■ What is being asked:
From the entries below, copy every line where the string "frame" appears.

[Stored records]
★ ★ ★ ★

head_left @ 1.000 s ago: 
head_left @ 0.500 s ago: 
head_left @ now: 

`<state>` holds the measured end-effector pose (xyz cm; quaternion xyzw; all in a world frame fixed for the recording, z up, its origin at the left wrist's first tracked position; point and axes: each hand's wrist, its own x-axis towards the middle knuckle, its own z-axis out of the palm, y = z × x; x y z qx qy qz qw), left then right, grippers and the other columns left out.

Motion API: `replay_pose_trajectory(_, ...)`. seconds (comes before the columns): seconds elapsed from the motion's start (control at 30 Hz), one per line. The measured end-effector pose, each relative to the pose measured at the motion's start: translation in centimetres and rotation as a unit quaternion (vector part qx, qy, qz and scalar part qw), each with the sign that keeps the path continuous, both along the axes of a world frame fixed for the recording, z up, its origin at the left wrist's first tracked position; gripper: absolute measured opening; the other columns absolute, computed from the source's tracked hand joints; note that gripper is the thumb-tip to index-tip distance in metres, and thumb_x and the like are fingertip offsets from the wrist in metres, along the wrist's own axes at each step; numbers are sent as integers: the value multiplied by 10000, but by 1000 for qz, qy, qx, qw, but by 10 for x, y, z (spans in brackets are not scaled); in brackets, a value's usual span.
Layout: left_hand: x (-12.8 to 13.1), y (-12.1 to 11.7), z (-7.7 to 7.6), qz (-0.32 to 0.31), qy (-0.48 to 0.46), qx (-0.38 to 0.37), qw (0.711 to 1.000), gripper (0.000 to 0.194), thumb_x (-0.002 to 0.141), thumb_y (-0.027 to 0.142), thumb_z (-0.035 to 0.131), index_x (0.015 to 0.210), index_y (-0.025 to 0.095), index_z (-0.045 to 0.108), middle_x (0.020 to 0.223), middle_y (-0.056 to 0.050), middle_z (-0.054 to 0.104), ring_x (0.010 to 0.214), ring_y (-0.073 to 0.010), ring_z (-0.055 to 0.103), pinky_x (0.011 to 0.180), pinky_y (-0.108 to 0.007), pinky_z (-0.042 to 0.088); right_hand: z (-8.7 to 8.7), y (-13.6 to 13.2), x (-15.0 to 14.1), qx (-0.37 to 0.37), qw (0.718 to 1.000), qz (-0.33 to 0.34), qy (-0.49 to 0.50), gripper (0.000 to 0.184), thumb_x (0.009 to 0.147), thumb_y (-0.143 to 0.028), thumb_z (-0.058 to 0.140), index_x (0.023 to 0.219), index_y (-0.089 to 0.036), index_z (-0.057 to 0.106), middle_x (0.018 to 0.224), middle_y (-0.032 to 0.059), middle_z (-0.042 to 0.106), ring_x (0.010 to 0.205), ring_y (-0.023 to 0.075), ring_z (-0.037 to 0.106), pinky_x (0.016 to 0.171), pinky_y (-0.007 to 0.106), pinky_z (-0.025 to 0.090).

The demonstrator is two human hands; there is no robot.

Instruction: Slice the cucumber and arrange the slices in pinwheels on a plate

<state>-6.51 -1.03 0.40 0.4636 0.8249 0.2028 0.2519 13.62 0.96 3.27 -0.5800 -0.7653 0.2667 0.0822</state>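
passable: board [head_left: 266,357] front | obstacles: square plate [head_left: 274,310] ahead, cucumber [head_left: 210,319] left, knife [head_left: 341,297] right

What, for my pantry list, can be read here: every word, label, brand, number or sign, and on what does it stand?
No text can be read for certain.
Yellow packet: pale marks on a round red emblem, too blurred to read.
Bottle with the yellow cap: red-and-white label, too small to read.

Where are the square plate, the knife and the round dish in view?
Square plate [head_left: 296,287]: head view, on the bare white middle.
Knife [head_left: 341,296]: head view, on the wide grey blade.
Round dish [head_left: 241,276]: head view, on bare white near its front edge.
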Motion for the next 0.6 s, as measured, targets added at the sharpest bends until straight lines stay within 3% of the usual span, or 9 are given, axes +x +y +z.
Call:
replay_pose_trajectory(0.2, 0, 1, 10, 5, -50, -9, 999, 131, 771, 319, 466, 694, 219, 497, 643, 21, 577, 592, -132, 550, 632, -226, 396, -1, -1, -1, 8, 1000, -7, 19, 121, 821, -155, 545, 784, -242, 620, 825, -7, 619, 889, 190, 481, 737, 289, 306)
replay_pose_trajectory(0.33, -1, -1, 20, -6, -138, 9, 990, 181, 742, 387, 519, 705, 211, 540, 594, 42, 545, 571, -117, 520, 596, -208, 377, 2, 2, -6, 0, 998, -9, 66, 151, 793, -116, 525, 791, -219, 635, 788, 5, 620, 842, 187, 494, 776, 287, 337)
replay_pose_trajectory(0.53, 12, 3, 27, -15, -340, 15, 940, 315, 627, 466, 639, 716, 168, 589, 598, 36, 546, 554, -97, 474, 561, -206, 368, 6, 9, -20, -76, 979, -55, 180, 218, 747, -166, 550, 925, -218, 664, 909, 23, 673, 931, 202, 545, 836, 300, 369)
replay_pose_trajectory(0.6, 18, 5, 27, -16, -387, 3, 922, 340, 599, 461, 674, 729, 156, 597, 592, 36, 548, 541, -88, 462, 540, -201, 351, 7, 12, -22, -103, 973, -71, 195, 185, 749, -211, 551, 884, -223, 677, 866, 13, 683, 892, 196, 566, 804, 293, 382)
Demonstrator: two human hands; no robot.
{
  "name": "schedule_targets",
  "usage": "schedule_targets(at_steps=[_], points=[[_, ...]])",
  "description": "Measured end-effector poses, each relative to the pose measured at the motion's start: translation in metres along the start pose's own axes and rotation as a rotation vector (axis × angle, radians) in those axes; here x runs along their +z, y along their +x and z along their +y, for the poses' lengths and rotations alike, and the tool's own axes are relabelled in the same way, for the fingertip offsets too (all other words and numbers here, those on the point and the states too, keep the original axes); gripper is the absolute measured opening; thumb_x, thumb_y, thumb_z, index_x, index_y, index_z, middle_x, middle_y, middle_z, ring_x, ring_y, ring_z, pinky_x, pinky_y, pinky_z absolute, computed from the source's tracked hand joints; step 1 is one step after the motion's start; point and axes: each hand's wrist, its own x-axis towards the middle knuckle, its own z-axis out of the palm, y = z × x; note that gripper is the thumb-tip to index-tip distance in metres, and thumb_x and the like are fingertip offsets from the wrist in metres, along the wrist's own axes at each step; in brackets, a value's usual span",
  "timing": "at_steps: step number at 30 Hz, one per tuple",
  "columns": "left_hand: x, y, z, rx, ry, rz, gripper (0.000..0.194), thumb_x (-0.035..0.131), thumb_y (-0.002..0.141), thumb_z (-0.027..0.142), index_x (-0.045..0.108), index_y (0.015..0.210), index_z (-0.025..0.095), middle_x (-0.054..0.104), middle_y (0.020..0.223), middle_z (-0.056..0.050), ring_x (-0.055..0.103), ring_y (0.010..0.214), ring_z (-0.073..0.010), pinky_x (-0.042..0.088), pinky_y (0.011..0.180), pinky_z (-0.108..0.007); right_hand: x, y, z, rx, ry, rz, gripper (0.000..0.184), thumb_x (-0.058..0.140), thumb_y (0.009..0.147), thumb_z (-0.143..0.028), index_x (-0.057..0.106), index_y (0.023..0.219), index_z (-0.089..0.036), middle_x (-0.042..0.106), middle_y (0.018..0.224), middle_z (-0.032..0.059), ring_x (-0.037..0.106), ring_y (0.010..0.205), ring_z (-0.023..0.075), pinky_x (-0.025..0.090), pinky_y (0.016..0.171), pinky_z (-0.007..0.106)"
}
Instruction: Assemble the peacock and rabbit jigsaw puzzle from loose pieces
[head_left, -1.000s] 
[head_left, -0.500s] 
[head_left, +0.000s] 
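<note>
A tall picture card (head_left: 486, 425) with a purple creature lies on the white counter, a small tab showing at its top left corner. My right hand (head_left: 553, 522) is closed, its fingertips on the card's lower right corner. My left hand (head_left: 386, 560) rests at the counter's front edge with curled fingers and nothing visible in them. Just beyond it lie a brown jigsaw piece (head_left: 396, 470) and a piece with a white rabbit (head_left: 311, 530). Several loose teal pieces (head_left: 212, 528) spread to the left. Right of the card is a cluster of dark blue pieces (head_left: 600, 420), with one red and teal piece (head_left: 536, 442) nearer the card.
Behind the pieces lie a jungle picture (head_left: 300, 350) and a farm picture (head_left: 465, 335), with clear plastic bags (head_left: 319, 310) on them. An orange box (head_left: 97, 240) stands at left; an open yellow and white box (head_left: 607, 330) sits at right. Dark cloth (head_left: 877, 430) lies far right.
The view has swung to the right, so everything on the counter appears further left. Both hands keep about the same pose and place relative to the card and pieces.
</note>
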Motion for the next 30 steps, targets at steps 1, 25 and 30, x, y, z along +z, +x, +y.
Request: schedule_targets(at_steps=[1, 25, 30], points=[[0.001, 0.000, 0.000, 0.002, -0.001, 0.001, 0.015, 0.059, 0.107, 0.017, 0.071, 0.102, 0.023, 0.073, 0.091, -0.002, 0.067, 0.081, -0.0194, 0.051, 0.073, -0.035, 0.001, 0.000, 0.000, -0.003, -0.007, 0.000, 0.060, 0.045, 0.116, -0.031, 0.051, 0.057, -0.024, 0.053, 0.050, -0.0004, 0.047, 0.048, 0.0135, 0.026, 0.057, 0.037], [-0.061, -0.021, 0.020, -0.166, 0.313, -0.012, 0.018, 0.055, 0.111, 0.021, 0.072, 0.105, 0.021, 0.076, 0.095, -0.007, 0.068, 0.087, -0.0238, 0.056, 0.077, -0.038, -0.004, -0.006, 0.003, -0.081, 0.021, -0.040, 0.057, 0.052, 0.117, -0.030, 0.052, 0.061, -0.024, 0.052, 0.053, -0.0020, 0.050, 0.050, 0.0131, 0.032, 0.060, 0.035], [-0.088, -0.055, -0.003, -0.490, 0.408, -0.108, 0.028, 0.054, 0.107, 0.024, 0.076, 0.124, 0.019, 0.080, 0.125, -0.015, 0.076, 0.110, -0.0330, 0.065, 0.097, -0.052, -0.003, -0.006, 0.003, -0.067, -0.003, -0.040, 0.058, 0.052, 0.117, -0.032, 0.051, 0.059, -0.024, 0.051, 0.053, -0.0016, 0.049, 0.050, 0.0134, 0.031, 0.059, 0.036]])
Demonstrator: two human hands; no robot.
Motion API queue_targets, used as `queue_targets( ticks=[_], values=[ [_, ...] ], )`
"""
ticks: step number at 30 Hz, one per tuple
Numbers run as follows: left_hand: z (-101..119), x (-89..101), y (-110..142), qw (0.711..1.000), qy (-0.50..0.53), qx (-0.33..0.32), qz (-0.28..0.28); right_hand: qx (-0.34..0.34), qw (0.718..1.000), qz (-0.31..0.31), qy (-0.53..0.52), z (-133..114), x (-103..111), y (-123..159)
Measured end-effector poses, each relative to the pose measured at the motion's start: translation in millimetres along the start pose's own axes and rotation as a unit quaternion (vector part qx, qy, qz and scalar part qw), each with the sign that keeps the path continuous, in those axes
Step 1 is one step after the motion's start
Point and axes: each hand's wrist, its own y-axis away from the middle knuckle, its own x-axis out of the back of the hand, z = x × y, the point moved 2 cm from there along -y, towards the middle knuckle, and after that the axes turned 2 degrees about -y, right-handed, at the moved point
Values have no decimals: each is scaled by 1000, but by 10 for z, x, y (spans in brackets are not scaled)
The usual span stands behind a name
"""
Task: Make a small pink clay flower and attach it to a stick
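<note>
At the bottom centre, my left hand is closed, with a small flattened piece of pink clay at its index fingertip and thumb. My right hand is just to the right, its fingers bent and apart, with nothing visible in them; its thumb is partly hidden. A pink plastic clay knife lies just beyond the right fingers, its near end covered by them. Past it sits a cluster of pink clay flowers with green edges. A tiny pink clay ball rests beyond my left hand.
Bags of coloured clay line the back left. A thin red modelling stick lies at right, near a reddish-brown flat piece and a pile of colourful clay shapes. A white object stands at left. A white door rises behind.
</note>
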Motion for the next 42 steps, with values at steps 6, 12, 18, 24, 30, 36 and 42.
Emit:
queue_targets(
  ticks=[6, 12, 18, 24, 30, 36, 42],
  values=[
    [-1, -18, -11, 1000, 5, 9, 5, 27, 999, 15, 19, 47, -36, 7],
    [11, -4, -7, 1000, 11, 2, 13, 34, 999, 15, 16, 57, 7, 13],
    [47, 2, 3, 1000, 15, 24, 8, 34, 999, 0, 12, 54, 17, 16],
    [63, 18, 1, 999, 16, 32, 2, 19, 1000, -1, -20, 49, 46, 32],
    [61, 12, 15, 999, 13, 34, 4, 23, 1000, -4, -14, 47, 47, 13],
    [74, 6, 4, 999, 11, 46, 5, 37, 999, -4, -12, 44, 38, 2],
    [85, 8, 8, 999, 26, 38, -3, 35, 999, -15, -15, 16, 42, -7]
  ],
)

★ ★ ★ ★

■ Completed exercise:
`<state>` holds the measured end-effector pose (xyz cm; quaternion xyzw; all in a world frame fixed for the recording, z up, its origin at the left wrist's first tracked position; point and axes: each hand's wrist, its own x-axis towards the middle knuckle, its own z-axis out of the palm, y = z × x; x y z qx qy qz qw), left then right, grippers and the other columns left out.
Motion API: `replay_pose_trajectory(_, ...)`. seconds (comes before the columns): seconds elapsed from the motion's start (control at 30 Hz), one per line. The measured end-effector pose, each relative to the pose measured at the motion's start: translation in centimetres and rotation as a unit quaternion (vector part qx, qy, qz and scalar part qw), each with the sign that keeps the path continuous, both along the axes of a world frame fixed for the recording, z up, its origin at the left wrist's first tracked position; gripper: absolute measured opening; the other columns absolute, computed from the source's tracked hand joints; note that gripper is the thumb-tip to index-tip distance in metres, and thumb_x and the like are fingertip offsets from the wrist in metres, along the wrist's own axes at each step; numbers are sent as integers: the value multiplied by 10000, but by 1000 for qz, qy, qx, qw, but by 10 for x, y, z (spans in brackets are not scaled); in brackets, a value's usual span.

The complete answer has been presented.